Indeed, echoes and reflections permeate the exhibition as a whole, in for example, the colourful boiled-sweet of Niki de Sant Phalle’s Gwendolyn (1966–90) and the massive, raw, anthropomorphic, adobe ovens that make up Gabriel Chaile’s family portrait. There’s a menacing humour too in the eccentric and tragically funny paintings of American Jessie Homer French (a wall text says she’s a ‘self-proclaimed “regional narrative painter”’) which feature burning oil rigs, deer wandering over graveyards and stealth bombers flying over the Mojave Desert, which rearticulate human–nature relationships as something more bizarre than erotic. A sensation that’s elegantly pushed forward by Homer French’s flattened, naive painting style.
The exhibition is pinned as much around theory as it is aesthetics: most notably that of Donna Haraway (which, as well as being evident throughout the exhibition, provides the source-code for one of those mini historical displays, this one titled Seduction of the Cyborg) and Ursula Le Guin (whose 1986 essay The Carrier Bag Theory of Fiction anchors the micro-show A Leaf a Gourd a Shell a Net a Bag a Sling a Sack a Bottle a Pot a Box a Container). Outside these mini-displays, a working through of the issues surrounding the Anthropocene, identity politics and indigenous rights are constantly present in the artworks on display. Which does leave you wondering a bit as to how necessary the direct evocation of theory and theorists was in the first place.

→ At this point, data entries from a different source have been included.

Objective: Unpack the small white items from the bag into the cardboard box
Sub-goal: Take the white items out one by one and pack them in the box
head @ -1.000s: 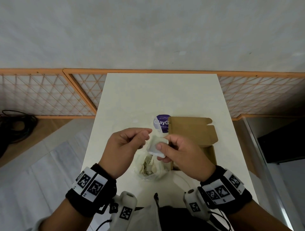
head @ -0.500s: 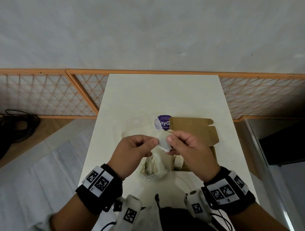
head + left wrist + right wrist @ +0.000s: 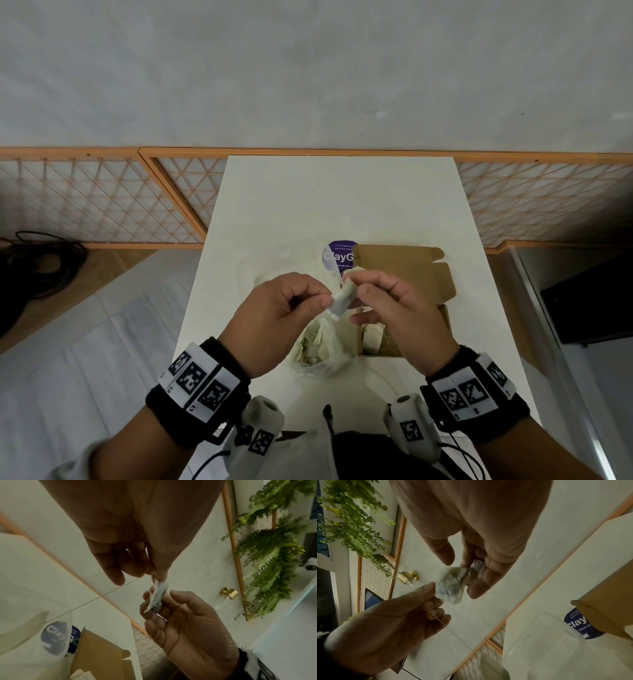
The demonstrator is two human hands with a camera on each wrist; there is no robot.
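The white table (image 3: 342,205) carries everything, and the cardboard box (image 3: 404,270) is taken as the landmark. The box lies open with its lid folded back; at least one small white item (image 3: 371,337) is seen already inside its near end. Just to the left of the box the clear plastic bag (image 3: 317,347) sits slumped, with more pale items inside. A purple round label (image 3: 337,255) shows at the far left corner of the box lid. Above the bag and at the left edge of the box, one small white sachet (image 3: 342,301) is held in the air between both hands. The left hand (image 3: 274,318) is curled, its thumb and forefinger pinching the sachet's left edge; a thin thread (image 3: 453,632) runs from it in the wrist views. The right hand (image 3: 397,315) pinches the other side, thumb on top and fingers beneath. Compared with a second ago, the sachet has been lifted higher and turned edge-on, and the hands have drawn closer to the box. By this reading the item is out of the bag but not yet released; lowering it into the box appears to be what remains.
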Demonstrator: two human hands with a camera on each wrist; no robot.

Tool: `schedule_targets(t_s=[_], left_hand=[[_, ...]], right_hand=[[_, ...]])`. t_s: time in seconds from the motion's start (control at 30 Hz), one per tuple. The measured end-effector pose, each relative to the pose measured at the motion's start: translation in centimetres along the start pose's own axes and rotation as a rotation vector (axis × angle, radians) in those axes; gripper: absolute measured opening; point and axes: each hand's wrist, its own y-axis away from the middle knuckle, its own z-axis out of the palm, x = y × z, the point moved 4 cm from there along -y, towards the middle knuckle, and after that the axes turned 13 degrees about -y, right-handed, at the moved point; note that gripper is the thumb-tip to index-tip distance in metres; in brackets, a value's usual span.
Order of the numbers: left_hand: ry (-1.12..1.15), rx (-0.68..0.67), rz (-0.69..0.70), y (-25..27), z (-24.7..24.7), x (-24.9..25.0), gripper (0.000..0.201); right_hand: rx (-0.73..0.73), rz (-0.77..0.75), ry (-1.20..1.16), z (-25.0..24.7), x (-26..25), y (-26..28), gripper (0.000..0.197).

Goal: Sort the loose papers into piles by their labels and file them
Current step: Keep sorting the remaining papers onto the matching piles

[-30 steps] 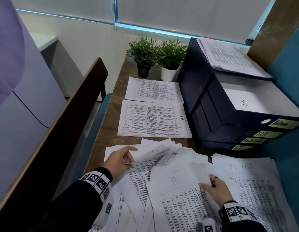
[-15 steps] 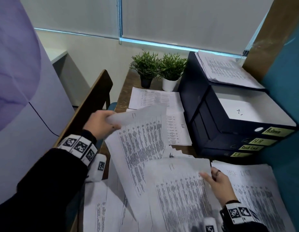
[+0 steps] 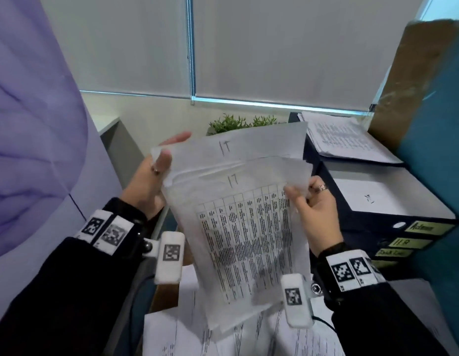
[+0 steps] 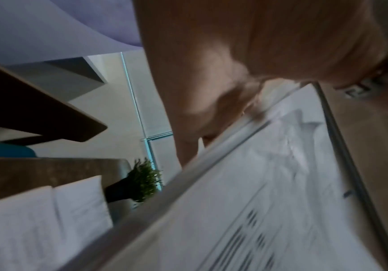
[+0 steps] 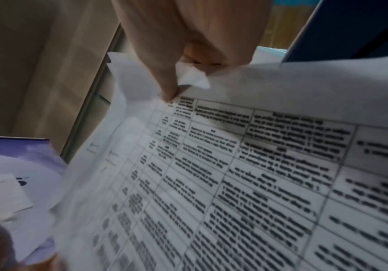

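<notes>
- Left hand (image 3: 148, 181) pinches the IT sheets' (image 3: 249, 227) upper left corner, right hand (image 3: 313, 201) their right edge.
- Sheets are raised left of the binders (image 3: 393, 227), probably to square them for filing.

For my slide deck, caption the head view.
Both hands, left hand and right hand, hold up papers marked IT beside labelled binders.

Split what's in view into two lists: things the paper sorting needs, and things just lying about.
Needed: white handwritten-IT printed sheets, held by left hand and right hand; dark labelled ring binders; loose white papers below.

Lying about: small green potted plants; grey roller blinds.
</notes>
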Motion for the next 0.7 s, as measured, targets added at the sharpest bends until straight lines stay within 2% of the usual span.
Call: schedule_targets(t_s=[0.07, 0.1, 0.17, 0.2, 0.27, 0.33, 0.4, 0.43, 0.5, 0.57, 0.63, 0.7], left_hand=[[0.105, -0.104, -0.044, 0.5, 0.9, -1.9, 0.076], [0.075, -0.145, -0.099, 0.7, 1.6, -3.1, 0.078], [-0.14, -0.183, -0.159, 0.8, 3.2, -5.0, 0.085], [-0.24, -0.124, -0.148, 0.5, 3.7, -5.6, 0.079], [-0.325, 0.109, -0.093, -0.1, 4.4, -5.7, 0.052], [-0.342, 0.223, -0.006, -0.3, 5.3, -5.5, 0.038], [-0.321, 0.181, 0.001, 0.2, 6.1, -6.2, 0.048], [-0.275, 0.149, -0.055, 0.6, 6.2, -7.4, 0.059], [-0.207, 0.078, -0.24, 1.4, 6.6, -10.6, 0.082], [-0.161, -0.018, -0.399, 2.5, 7.4, -13.4, 0.093], [-0.157, -0.013, -0.464, 2.9, 8.4, -14.3, 0.083], [-0.206, 0.084, -0.448, 2.9, 8.7, -13.7, 0.051]], right_hand=[[0.108, -0.037, 0.039, -0.6, 0.1, 0.2, 0.018], [0.16, -0.044, 0.042, -1.0, 0.2, 0.4, 0.019], [0.247, -0.074, 0.034, -1.4, 0.0, 0.5, 0.021], [0.282, -0.099, 0.029, -1.5, -0.3, 0.6, 0.022], [0.32, -0.161, -0.021, -1.5, -1.2, 0.8, 0.023], [0.302, -0.183, -0.128, -1.8, -1.6, 1.4, 0.038], [0.241, -0.129, -0.147, -2.9, -0.5, 2.4, 0.058], [0.211, -0.066, -0.128, -3.6, 0.7, 3.0, 0.061], [0.169, 0.108, -0.072, -4.7, 3.9, 4.8, 0.051], [0.21, 0.269, -0.029, -5.7, 6.9, 6.7, 0.027], [0.25, 0.357, 0.047, -6.1, 8.4, 7.5, 0.014], [0.262, 0.322, 0.073, -6.3, 7.9, 7.2, 0.017]])
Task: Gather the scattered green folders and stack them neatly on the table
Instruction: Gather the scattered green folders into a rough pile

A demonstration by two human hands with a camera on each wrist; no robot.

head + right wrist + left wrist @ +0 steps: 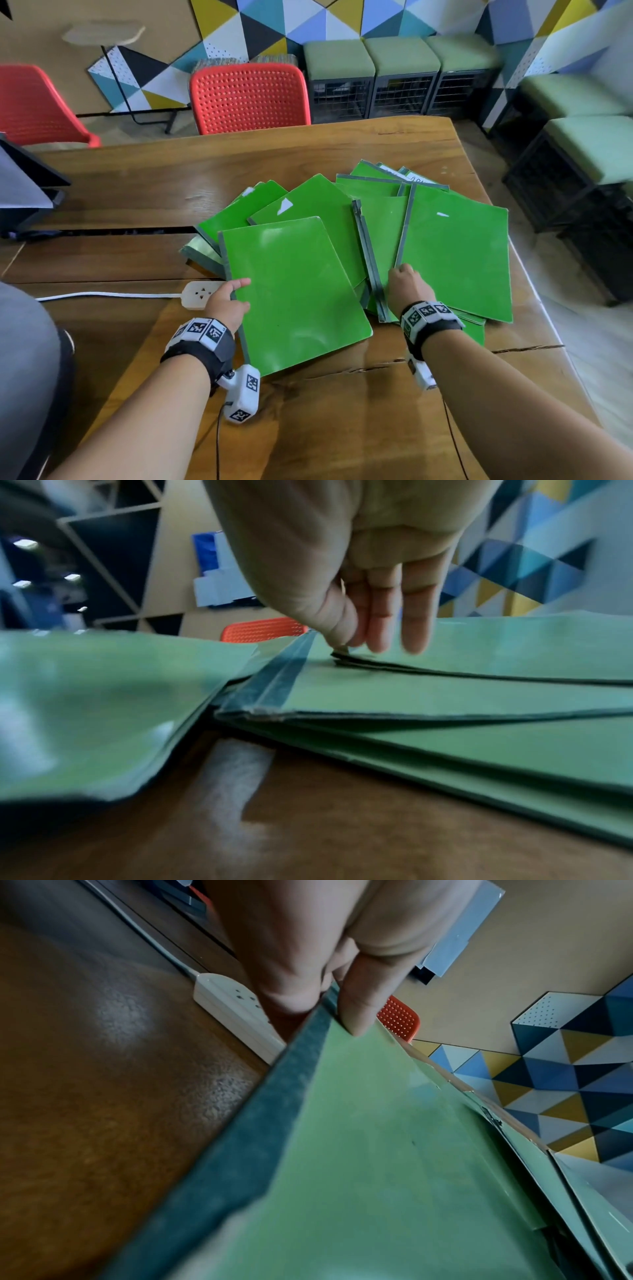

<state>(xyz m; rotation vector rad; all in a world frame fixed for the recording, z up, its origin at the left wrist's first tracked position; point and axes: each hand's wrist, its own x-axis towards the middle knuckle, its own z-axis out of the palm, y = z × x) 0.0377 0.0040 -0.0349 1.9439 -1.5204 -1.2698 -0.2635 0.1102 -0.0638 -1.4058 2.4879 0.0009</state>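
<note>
Several green folders with dark taped spines lie fanned and overlapping on the wooden table [342,428]. My left hand [233,301] grips the spine edge of the nearest folder [294,294], thumb on top. In the left wrist view the thumb and fingers of the left hand [329,999] pinch that folder [377,1150] at its dark spine. My right hand [404,277] pinches the near spine corner of the right-hand folder [455,253]. In the right wrist view the right hand [346,645] holds that folder [479,656] at its corner, atop other folders.
A white power strip [200,294] with its cord lies just left of my left hand, seen too as the power strip [232,1004]. A dark laptop-like object [27,192] sits at the left. Red chairs [250,97] and green stools [400,58] stand beyond the table.
</note>
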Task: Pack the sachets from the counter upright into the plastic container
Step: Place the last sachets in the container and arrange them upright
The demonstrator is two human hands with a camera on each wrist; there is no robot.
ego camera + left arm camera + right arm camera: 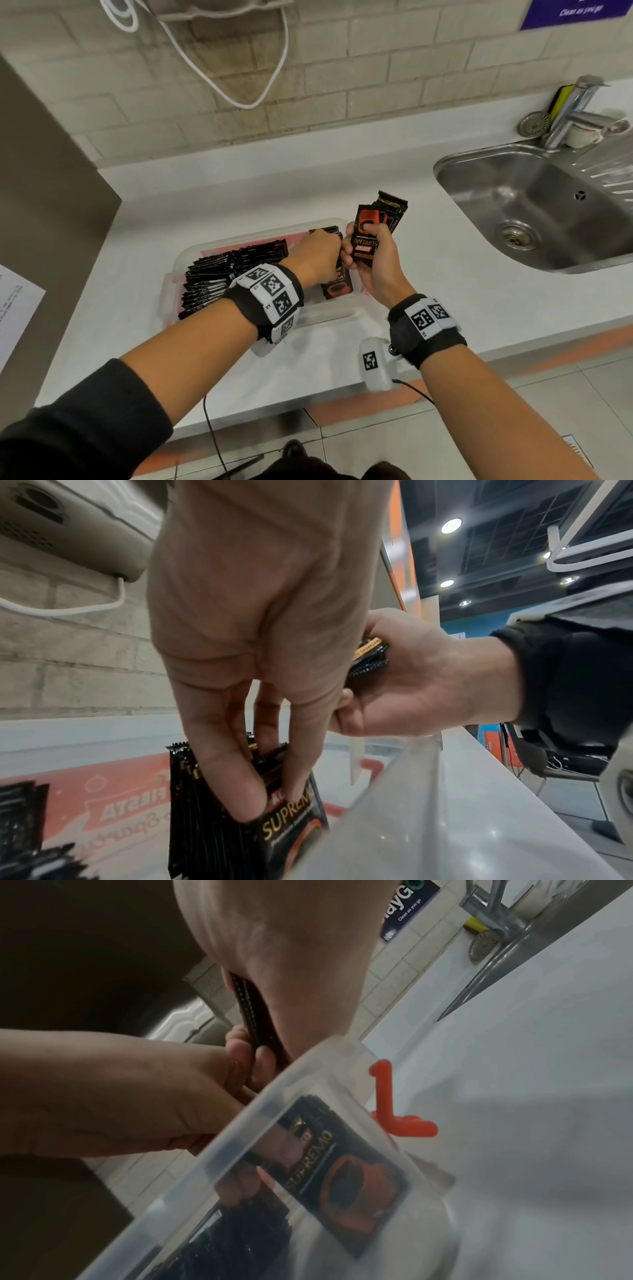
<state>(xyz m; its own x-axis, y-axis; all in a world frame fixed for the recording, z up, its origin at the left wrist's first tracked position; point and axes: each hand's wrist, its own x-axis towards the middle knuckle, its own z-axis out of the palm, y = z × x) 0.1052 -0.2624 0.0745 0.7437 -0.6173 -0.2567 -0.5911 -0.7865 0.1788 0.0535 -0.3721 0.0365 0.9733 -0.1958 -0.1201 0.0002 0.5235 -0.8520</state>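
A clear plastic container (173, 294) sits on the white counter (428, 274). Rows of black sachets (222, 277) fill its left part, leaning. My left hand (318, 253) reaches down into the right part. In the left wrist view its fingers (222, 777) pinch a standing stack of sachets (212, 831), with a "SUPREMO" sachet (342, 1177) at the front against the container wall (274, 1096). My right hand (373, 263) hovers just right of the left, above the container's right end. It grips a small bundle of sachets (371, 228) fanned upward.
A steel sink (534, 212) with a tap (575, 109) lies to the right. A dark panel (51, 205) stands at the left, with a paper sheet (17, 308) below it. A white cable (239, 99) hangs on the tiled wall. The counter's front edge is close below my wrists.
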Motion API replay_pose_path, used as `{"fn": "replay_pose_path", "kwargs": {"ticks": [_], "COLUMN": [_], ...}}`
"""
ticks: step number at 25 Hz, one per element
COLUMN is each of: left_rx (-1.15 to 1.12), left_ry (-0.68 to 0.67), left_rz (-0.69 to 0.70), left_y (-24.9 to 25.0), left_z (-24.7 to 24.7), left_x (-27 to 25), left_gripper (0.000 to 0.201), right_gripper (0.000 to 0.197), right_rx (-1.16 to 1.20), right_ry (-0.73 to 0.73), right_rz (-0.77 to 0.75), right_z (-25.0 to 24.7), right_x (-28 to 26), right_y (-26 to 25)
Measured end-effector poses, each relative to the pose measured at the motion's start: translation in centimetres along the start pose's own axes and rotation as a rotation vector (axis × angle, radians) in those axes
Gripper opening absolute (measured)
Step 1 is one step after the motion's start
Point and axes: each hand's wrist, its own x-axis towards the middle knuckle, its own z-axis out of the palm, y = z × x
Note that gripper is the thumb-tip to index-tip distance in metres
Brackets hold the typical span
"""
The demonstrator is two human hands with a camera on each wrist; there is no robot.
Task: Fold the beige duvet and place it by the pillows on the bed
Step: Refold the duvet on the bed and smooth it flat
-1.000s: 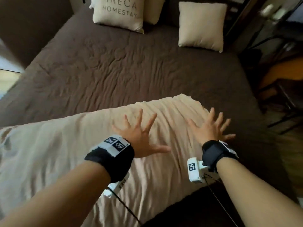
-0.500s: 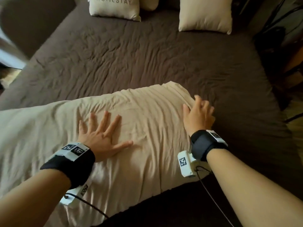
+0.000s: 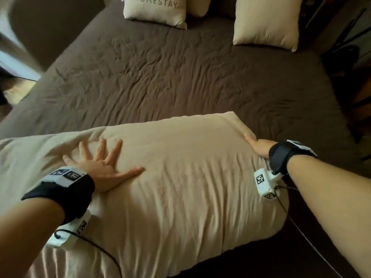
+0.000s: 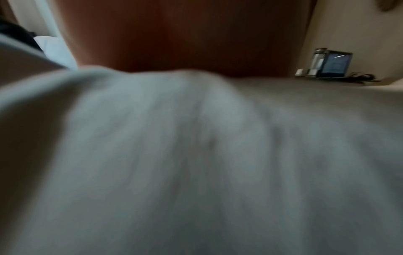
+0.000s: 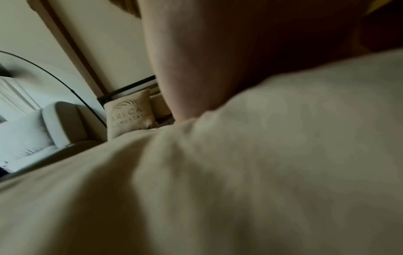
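The beige duvet [image 3: 180, 177] lies folded in a long band across the near part of the brown bed [image 3: 180, 77]. My left hand [image 3: 100, 163] presses flat on its top, fingers spread wide. At the duvet's right end, my right hand [image 3: 259, 146] holds the edge; the thumb lies on top and the fingers are hidden under the fold. Both wrist views are blurred, filled by the duvet [image 4: 196, 155] [image 5: 218, 189] and the underside of each hand [image 4: 185, 34] [image 5: 207, 60]. A printed pillow [image 3: 158, 11] and a plain pillow [image 3: 265, 21] stand at the head of the bed.
Wrinkled brown sheet lies between the duvet and the pillows. Dark furniture [image 3: 351, 57] stands along the bed's right side. A grey armchair [image 5: 65, 124] and the printed pillow [image 5: 128, 113] appear in the right wrist view. A small device [image 4: 327, 65] sits on a ledge.
Both hands came down from hovering onto the duvet. The left slid leftward and lies flat; the right moved to the right end and slipped its fingers under the edge.
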Motion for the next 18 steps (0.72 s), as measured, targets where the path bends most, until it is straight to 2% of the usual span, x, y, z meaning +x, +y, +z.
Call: {"fn": "replay_pose_path", "kwargs": {"ticks": [2,3,5,6,7,9,10,13,15,18], "left_rx": [-0.030,-0.059,-0.041,-0.013,-0.003,0.130,0.147,0.141,0.135,0.140], "left_ry": [-0.005,0.032,0.066,0.023,-0.037,-0.149,-0.170,-0.212,-0.209,-0.206], "left_rz": [-0.028,-0.004,0.111,0.164,0.188,0.266,0.253,0.242,0.290,0.348], "left_y": [1.1,2.0,3.9,4.8,5.1,5.5,5.6,6.1,6.8,6.9], "left_z": [-1.3,-2.0,-3.8,-4.1,-3.8,-3.2,-3.0,-3.4,-3.8,-3.5], "left_x": [0.2,0.8,2.3,3.1,3.9,5.4,6.2,7.2,7.7,8.3], "left_gripper": [0.111,0.093,0.057,0.054,0.071,0.122,0.133,0.132,0.132,0.135], "right_gripper": [0.069,0.063,0.042,0.034,0.032,0.038,0.042,0.042,0.045,0.042], "right_rx": [0.022,0.068,0.101,0.123,0.152,0.191,0.186,0.202,0.159,0.116], "right_ry": [0.192,0.265,0.331,0.336,0.339,0.331,0.333,0.377,0.267,0.219], "right_rz": [-0.053,-0.081,-0.094,-0.067,-0.033,0.042,0.069,0.003,-0.047,0.041], "right_z": [-0.9,-1.0,-0.8,-0.8,-0.7,-0.7,-0.9,-1.6,-1.6,-1.1], "right_x": [0.3,0.9,2.9,3.8,4.8,5.5,5.5,6.2,7.7,8.5], "right_y": [-2.0,-3.5,-5.4,-5.1,-4.0,-1.8,-1.4,-3.9,-5.3,-4.5]}}
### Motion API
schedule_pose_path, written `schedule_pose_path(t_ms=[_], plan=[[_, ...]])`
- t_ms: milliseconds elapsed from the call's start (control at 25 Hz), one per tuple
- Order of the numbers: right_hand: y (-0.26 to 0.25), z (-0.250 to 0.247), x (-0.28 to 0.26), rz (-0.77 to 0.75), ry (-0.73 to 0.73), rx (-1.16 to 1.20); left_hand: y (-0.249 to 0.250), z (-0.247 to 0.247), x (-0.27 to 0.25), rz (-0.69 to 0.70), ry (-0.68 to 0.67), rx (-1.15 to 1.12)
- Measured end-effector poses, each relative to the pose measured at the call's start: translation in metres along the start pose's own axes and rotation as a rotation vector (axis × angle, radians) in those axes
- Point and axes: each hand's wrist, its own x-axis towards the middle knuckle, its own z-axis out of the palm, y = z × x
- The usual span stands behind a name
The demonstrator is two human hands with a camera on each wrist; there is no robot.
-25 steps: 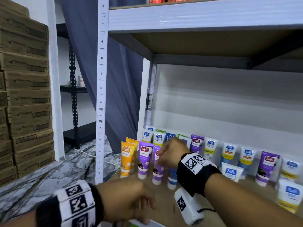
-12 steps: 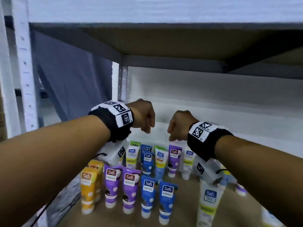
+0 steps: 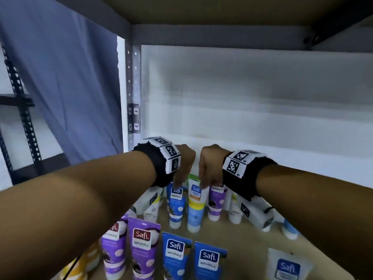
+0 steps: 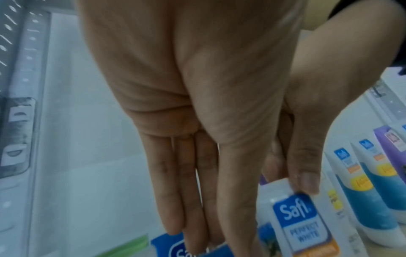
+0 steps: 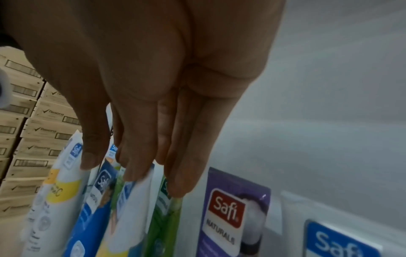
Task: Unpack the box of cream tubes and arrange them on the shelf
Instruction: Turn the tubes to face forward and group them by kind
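Observation:
Safi cream tubes stand cap-down in rows on the shelf board (image 3: 245, 235). Both my hands reach to the back rows with fingers pointing down. My left hand (image 3: 178, 183) pinches the top edge of a blue tube (image 3: 176, 211) between thumb and straight fingers; the left wrist view shows that blue tube (image 4: 167, 245) under my left hand (image 4: 208, 234). Beside it, my right hand (image 3: 203, 183) pinches the top of a white tube with a yellow and blue body (image 3: 195, 207). That white tube (image 4: 301, 224) reads Perfect White. The box is out of view.
A purple tube (image 3: 216, 201) stands just right of the white one. Purple tubes (image 3: 141, 249) and blue tubes (image 3: 175, 257) fill the front row, with a white tube (image 3: 286, 265) at front right. The upper shelf (image 3: 201, 9) hangs low overhead. Stacked cartons (image 5: 26, 121) stand behind.
Both hands rose from the front of the shelf, came together as loose fists over the back rows, then dropped onto the tops of the blue and white tubes. The head moved closer in.

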Motion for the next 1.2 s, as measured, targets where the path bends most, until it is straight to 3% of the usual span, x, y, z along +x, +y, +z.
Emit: schedule_pose_path(t_ms=[240,520,880,1200], plan=[[-0.003,0.01,0.002,-0.017,0.009,0.039,0.008,0.01,0.004,-0.008,0.01,0.084],[-0.008,-0.021,-0.025,-0.048,0.097,-0.065,0.01,-0.031,-0.034,0.011,0.112,0.095],[-0.027,-0.107,-0.108,-0.027,0.258,-0.111,0.044,-0.113,-0.13,-0.062,0.37,0.189],[-0.051,-0.133,-0.207,0.083,0.324,0.062,0.094,-0.128,-0.203,0.003,0.494,0.171]])
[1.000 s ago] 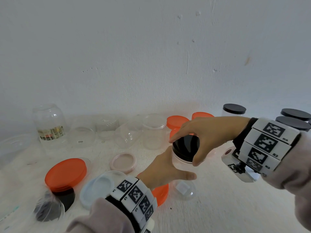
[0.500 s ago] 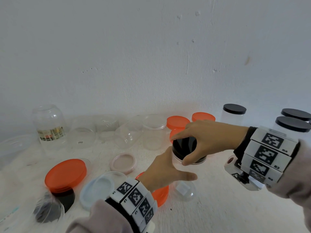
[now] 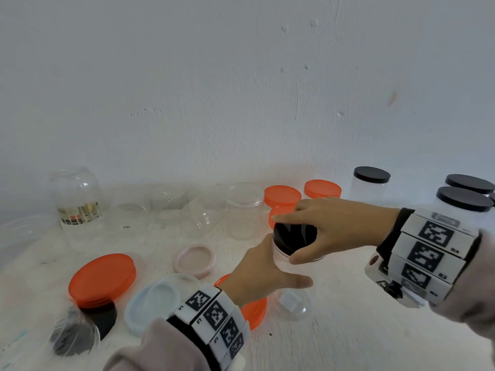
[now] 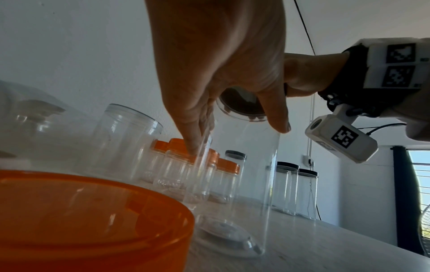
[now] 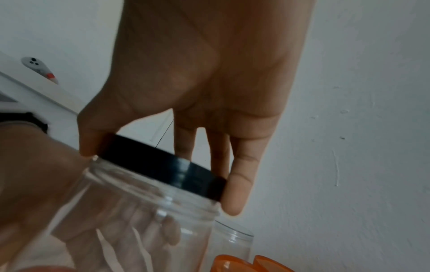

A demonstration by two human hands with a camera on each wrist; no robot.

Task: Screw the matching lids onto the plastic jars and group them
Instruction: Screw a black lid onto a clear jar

Overwhelmingly, this is a show that triumphantly emphasises fluidity despite the Biennale’s institutional fixity. And yet, particularly in the densely stocked Central Pavilion, there’s always a nagging sense that all this really presents us with is an illusion (to paraphrase Georges Perec’s theory of travel) of having overcome distance, of having erased time, while in reality it is only reality that’s far away. And that art, as figured here, belongs more fully than one might like to the realm of dreams. Bombs, intolerance and violence belong to our current reality – from India to Palestine, to Ukraine and everywhere else you can imagine. For all that this exhibition is predicated, with its fetish for painting and sculpture, on art that is solid and tangible (at the expense of new media in its various forms), there’s nevertheless a sense that it might melt into air.